ASSIGNMENT>
Please count how many lines in the entries below contain "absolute" and reply with the figure alone.

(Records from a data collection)
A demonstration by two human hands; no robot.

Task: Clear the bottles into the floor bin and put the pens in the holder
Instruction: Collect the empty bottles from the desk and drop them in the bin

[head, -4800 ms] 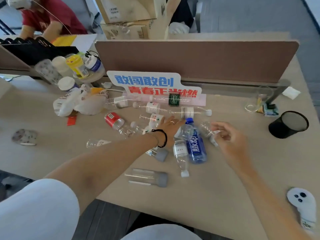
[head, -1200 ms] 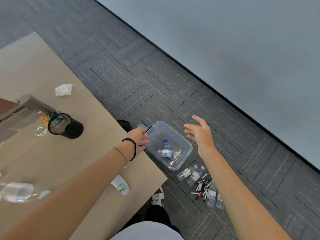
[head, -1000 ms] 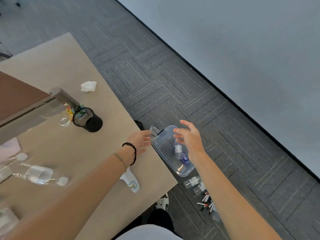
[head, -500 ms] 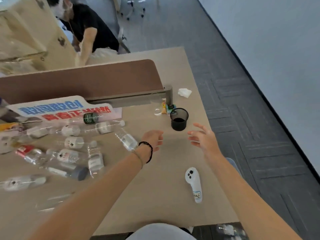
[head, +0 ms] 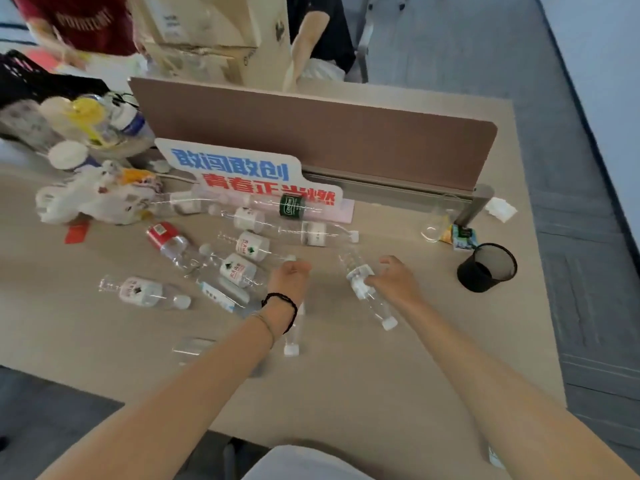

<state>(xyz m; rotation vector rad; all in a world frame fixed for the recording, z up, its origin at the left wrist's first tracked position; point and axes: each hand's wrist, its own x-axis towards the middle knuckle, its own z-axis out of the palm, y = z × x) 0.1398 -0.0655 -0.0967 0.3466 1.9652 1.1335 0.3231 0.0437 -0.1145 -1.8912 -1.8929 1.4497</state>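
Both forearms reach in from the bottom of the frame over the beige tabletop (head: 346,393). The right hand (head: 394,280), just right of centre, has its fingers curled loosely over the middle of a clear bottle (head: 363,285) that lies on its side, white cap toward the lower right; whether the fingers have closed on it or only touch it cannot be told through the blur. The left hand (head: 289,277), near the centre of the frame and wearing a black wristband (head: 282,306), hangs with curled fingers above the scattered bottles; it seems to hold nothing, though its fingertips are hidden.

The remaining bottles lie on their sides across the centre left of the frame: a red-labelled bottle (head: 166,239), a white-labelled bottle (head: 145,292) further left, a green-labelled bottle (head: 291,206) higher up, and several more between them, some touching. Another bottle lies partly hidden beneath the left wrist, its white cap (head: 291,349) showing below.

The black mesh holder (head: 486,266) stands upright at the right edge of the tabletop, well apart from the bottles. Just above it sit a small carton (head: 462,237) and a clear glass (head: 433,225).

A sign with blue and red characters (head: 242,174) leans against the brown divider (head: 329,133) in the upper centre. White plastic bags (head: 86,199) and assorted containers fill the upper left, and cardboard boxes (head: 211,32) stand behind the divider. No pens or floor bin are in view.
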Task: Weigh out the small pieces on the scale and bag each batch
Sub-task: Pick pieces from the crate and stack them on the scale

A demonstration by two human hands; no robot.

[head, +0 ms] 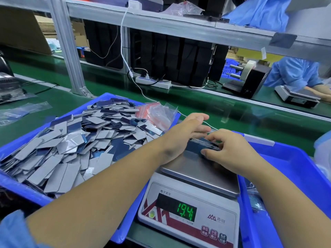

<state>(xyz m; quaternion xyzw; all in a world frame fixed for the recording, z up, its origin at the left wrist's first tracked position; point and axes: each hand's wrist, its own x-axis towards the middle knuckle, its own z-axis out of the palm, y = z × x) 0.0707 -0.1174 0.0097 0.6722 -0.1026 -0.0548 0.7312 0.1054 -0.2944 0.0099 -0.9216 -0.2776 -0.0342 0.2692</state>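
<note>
Your hands are both on the stack of small pieces (202, 143) at the far edge of the scale (195, 178), whose display reads 19.4. Your left hand (186, 133) lies nearly flat, fingers straight, pressed against the stack's far-left side; your right hand (231, 149) curls over the near-right side, thumb and fingertips pinching the edges. The reading cannot be trusted while you lean on the stack, since any pressure from your palms or wrists adds to the figure, so I would judge the batch only once both hands are off. The stack sits close to the pan's far rim, and a squeeze that is uneven could fan the cards out and slide some off the back. The stack's long axis runs roughly left to right across the pan, angled slightly away toward the right, flat faces up. The loose supply fills the blue tray (16, 185) to your left, with the small zip bags (157, 115) at its far corner.
</note>
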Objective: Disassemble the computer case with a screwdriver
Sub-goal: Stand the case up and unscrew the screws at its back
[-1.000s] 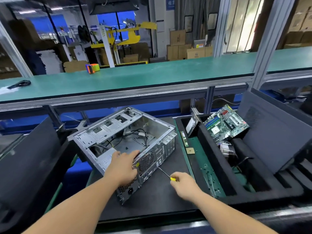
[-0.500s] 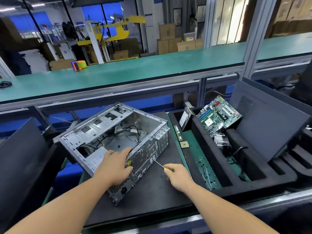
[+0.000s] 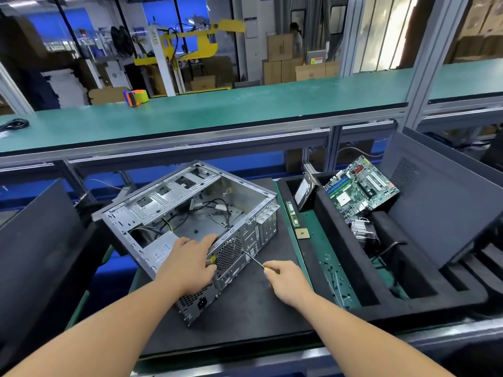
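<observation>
An open grey metal computer case (image 3: 190, 213) lies on its side on a black mat (image 3: 245, 308), cables loose inside it. My left hand (image 3: 187, 263) rests on the upper edge of the case's rear panel, above the round fan grille, fingers spread. My right hand (image 3: 285, 282) grips a small yellow-handled screwdriver (image 3: 255, 261). Its thin shaft slants up and left, and the tip meets the rear panel just right of the fan grille.
A black foam tray (image 3: 340, 268) to the right holds a green motherboard (image 3: 359, 187), a heatsink (image 3: 363, 231), a hard drive (image 3: 304, 190), a memory stick (image 3: 292, 217), a processor chip (image 3: 303, 233) and several loose screws (image 3: 336, 278). Dark side panels (image 3: 441, 197) lean at both sides. A green shelf (image 3: 217, 110) runs behind.
My right hand has carried the screwdriver up and left until its tip reached the rear panel beside the fan grille. My left hand stays on the panel's top edge. The camera shifted slightly.
</observation>
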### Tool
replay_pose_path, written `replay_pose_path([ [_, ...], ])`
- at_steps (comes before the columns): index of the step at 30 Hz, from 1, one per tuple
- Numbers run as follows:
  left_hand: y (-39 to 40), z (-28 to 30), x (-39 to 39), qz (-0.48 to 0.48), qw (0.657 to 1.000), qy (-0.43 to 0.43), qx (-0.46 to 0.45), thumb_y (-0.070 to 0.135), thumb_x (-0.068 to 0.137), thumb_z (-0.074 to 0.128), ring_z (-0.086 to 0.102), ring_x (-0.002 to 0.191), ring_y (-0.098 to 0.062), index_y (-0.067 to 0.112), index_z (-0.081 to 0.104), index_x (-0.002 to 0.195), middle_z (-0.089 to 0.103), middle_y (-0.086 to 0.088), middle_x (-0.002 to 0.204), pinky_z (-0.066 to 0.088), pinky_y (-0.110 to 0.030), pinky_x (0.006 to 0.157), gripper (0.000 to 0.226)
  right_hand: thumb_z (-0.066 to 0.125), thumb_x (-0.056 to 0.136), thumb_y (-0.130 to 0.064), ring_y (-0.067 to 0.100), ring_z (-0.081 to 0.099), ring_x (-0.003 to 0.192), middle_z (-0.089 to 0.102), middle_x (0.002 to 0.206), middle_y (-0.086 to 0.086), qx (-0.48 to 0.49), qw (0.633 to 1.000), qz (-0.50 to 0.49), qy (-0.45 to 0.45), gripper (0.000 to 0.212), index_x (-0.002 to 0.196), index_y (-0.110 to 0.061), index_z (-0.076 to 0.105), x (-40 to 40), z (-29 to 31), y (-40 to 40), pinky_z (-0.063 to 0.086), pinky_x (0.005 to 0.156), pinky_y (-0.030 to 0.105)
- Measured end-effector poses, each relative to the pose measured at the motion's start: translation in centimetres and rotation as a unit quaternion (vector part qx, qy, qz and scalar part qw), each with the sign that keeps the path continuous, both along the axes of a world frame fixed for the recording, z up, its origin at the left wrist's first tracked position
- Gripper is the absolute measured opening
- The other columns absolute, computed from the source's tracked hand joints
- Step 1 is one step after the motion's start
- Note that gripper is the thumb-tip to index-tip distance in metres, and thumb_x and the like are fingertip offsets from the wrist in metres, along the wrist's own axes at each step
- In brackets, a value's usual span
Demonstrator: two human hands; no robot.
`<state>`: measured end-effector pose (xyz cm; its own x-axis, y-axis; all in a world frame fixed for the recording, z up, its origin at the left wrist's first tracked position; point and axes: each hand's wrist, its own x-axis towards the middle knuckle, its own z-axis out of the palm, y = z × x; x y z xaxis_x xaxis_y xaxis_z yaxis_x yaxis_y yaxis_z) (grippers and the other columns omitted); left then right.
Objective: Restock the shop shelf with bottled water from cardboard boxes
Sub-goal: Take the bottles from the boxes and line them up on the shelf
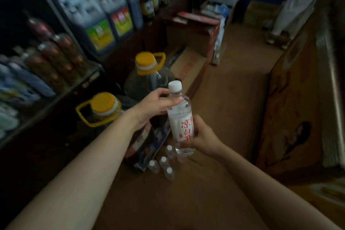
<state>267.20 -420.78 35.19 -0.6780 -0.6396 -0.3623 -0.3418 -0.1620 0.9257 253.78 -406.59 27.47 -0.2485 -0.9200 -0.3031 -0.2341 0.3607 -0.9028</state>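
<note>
I have one water bottle [180, 119] up out of the cardboard box [186, 188] and upright in mid-air, my left hand [155, 105] pinching its neck just under the white cap while my right hand [202, 137] wraps its lower label. This looks like the hand-over before shelving (four more bottles [164, 162] wait below). Next I should carry it left to the shelf [56, 87] and set it upright in a gap.

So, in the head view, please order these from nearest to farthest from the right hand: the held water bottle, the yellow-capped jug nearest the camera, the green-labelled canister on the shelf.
1. Held water bottle: in the right hand.
2. Yellow-capped jug: left, on the floor.
3. Green-labelled canister: far upper left, on the shelf.
</note>
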Motion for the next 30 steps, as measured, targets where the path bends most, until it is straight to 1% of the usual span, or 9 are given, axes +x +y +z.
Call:
replay_pose_path([
  [4,-2.5,9.6,2.0,0.076,0.995,0.036,-0.046,0.042,0.073,0.077,0.065,0.082,-0.01,0.014,0.059,0.109,0.068,0.013,0.074,0.05,-0.028,0.082,0.049,0.09,0.059,-0.03,0.009,0.067,0.095,0.066,0.106,-0.006,-0.055,0.998,0.026,0.027,0.071,0.115,-0.028,0.047,1.7,9.5,-4.9,0.06,0.076,0.031],
  [8,-5.2,16.5,5.3,0.126,0.983,0.053,-0.119,0.044,0.054,0.085,0.066,0.099,-0.011,0.018,0.059,0.113,0.07,0.003,0.105,0.051,-0.027,0.084,0.069,0.088,0.051,-0.043,0.009,0.067,0.091,0.067,0.103,-0.007,-0.105,0.992,0.033,0.055,0.077,0.115,-0.029,0.047,4.6,16.9,-9.7,0.06,0.079,0.035],
  [13,-8.8,22.6,11.0,0.193,0.962,0.053,-0.188,0.023,0.068,0.082,0.061,0.099,0.0,0.021,0.06,0.115,0.066,0.01,0.106,0.047,-0.019,0.079,0.052,0.091,0.051,-0.043,-0.002,0.068,0.071,0.069,0.083,-0.012,-0.156,0.983,0.057,0.078,0.069,0.102,-0.028,0.047,10.0,23.0,-15.7,0.054,0.057,0.017],
  [16,-11.5,25.1,15.2,0.222,0.95,0.047,-0.215,0.027,0.068,0.083,0.062,0.104,-0.007,0.026,0.062,0.115,0.067,0.008,0.111,0.05,-0.028,0.086,0.052,0.092,0.054,-0.04,-0.002,0.068,0.074,0.07,0.087,-0.01,-0.175,0.979,0.081,0.071,0.068,0.105,-0.028,0.048,13.9,25.4,-19.7,0.055,0.06,0.017],
  [21,-17.0,27.6,22.4,0.277,0.929,0.04,-0.244,0.019,0.072,0.081,0.062,0.09,-0.002,0.032,0.062,0.097,0.066,0.015,0.097,0.048,-0.013,0.061,0.034,0.09,0.059,-0.033,-0.006,0.062,0.077,0.065,0.087,-0.015,-0.198,0.971,0.118,0.065,0.066,0.113,-0.027,0.052,20.8,27.6,-26.8,0.049,0.059,0.008],
  [23,-19.6,28.0,25.1,0.292,0.924,0.028,-0.246,0.022,0.071,0.082,0.062,0.09,-0.002,0.027,0.063,0.105,0.068,0.008,0.105,0.045,-0.011,0.056,0.039,0.09,0.059,-0.031,-0.006,0.062,0.078,0.065,0.087,-0.015,-0.206,0.968,0.126,0.066,0.063,0.111,-0.027,0.055,23.6,27.9,-30.0,0.05,0.061,0.008],
  [25,-22.6,28.0,27.7,0.31,0.917,0.018,-0.251,0.033,0.061,0.087,0.064,0.094,-0.006,0.021,0.063,0.115,0.068,0.003,0.112,0.051,-0.013,0.063,0.06,0.091,0.058,-0.032,-0.003,0.064,0.081,0.068,0.09,-0.012,-0.208,0.967,0.132,0.067,0.062,0.11,-0.027,0.057,26.2,27.9,-33.4,0.055,0.07,0.016],
  [28,-26.4,28.3,30.6,0.329,0.91,0.002,-0.254,0.054,0.039,0.085,0.064,0.104,-0.01,0.021,0.059,0.124,0.066,0.004,0.119,0.053,-0.034,0.092,0.095,0.091,0.055,-0.039,-0.001,0.066,0.086,0.071,0.096,-0.011,-0.206,0.967,0.134,0.072,0.067,0.112,-0.028,0.059,29.4,27.7,-37.9,0.057,0.075,0.022],
  [30,-28.8,28.1,32.2,0.321,0.913,-0.008,-0.252,0.052,0.04,0.086,0.063,0.105,-0.009,0.019,0.056,0.126,0.065,0.006,0.119,0.051,-0.035,0.095,0.098,0.09,0.055,-0.041,0.001,0.066,0.086,0.071,0.097,-0.011,-0.208,0.966,0.135,0.08,0.067,0.113,-0.025,0.06,31.0,27.3,-40.4,0.057,0.074,0.023],
])
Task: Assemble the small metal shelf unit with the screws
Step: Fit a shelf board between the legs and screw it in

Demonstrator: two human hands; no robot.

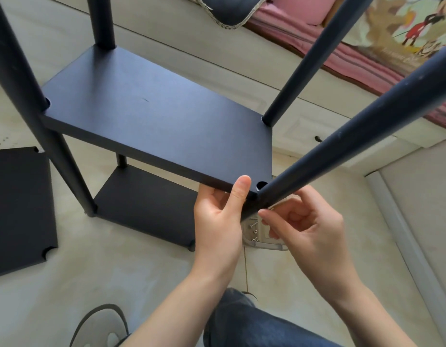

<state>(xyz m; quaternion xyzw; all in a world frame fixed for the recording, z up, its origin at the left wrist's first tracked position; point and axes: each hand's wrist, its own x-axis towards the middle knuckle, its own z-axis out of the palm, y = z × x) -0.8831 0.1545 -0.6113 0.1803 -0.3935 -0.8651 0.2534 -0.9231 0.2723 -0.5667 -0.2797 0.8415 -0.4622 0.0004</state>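
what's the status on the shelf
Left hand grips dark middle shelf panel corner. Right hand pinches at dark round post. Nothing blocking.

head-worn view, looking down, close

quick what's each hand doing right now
Left hand: grips the middle shelf at its near corner.
Right hand: fingertips pinched at the post; what they hold cannot be told.

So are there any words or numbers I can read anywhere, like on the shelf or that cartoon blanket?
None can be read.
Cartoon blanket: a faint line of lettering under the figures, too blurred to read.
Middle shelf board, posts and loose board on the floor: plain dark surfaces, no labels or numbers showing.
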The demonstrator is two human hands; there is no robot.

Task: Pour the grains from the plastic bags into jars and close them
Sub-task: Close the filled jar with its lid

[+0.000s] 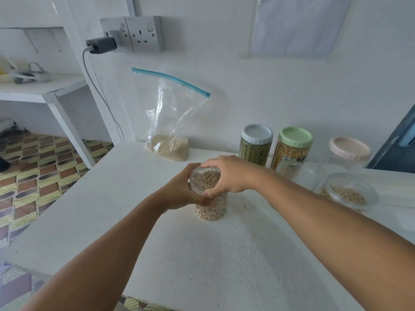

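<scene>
The right hand (231, 176) curls over the top of the bean jar (210, 197), fingers wrapped round its rim. The left hand (182, 191) grips the jar's side. The jar stands on the white table (157, 232). Behind the jar, a bag (168, 122) of grain leans on the wall. To the jar's right stand more jars (292, 147).

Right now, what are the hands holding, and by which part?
Both grip the jar of pale beans, which stands on the white table. The left hand wraps its side; the right hand curls over its rim.
</scene>
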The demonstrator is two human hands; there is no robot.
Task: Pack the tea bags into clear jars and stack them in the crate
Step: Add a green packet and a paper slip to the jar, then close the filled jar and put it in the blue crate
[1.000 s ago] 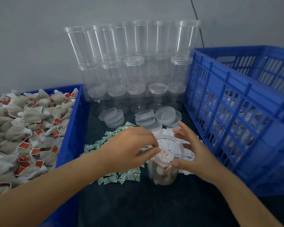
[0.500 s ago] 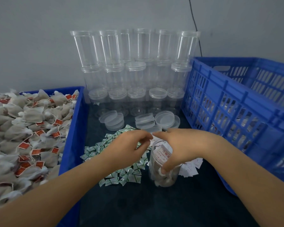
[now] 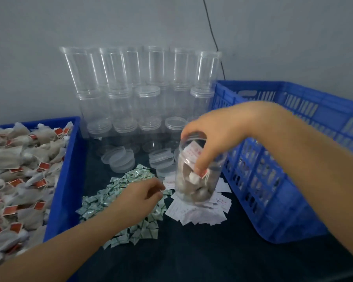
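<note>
A clear jar (image 3: pixel 194 186) partly filled with tea bags and a white slip hangs tilted just above the dark table. My right hand (image 3: pixel 210 133) grips it from above round its open mouth. My left hand (image 3: pixel 143 195) hovers over the green-white sachets (image 3: pixel 130 220), fingers loosely curled, possibly pinching something small; I cannot tell. Loose tea bags with red tags (image 3: pixel 18 176) fill the blue bin (image 3: pixel 69 159) at the left. The blue crate (image 3: pixel 273 159) stands at the right.
Empty clear jars (image 3: pixel 139 94) are stacked against the back wall. Loose lids (image 3: pixel 118 158) lie in front of them. White paper slips (image 3: pixel 202 212) are scattered under the held jar. A black cable (image 3: pixel 212 33) runs down the wall.
My right hand has lifted and tilted the jar off the table. My left hand has left the jar's mouth and dropped toward the sachets.
</note>
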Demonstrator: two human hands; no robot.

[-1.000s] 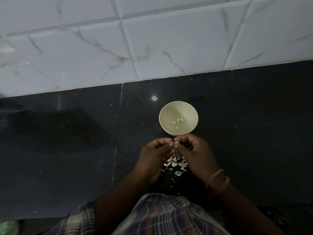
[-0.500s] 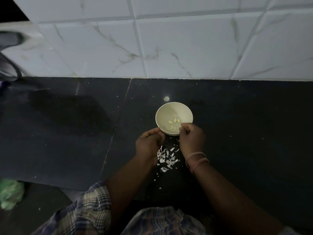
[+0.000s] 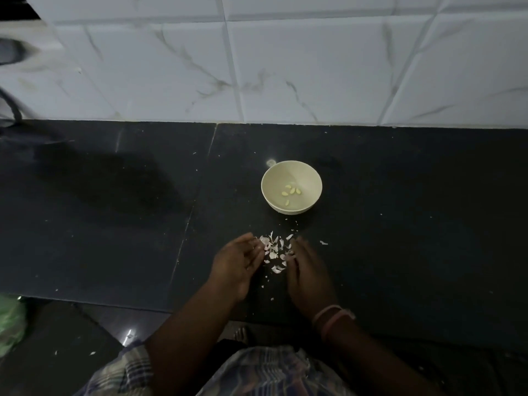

EXERCISE OUTPUT>
2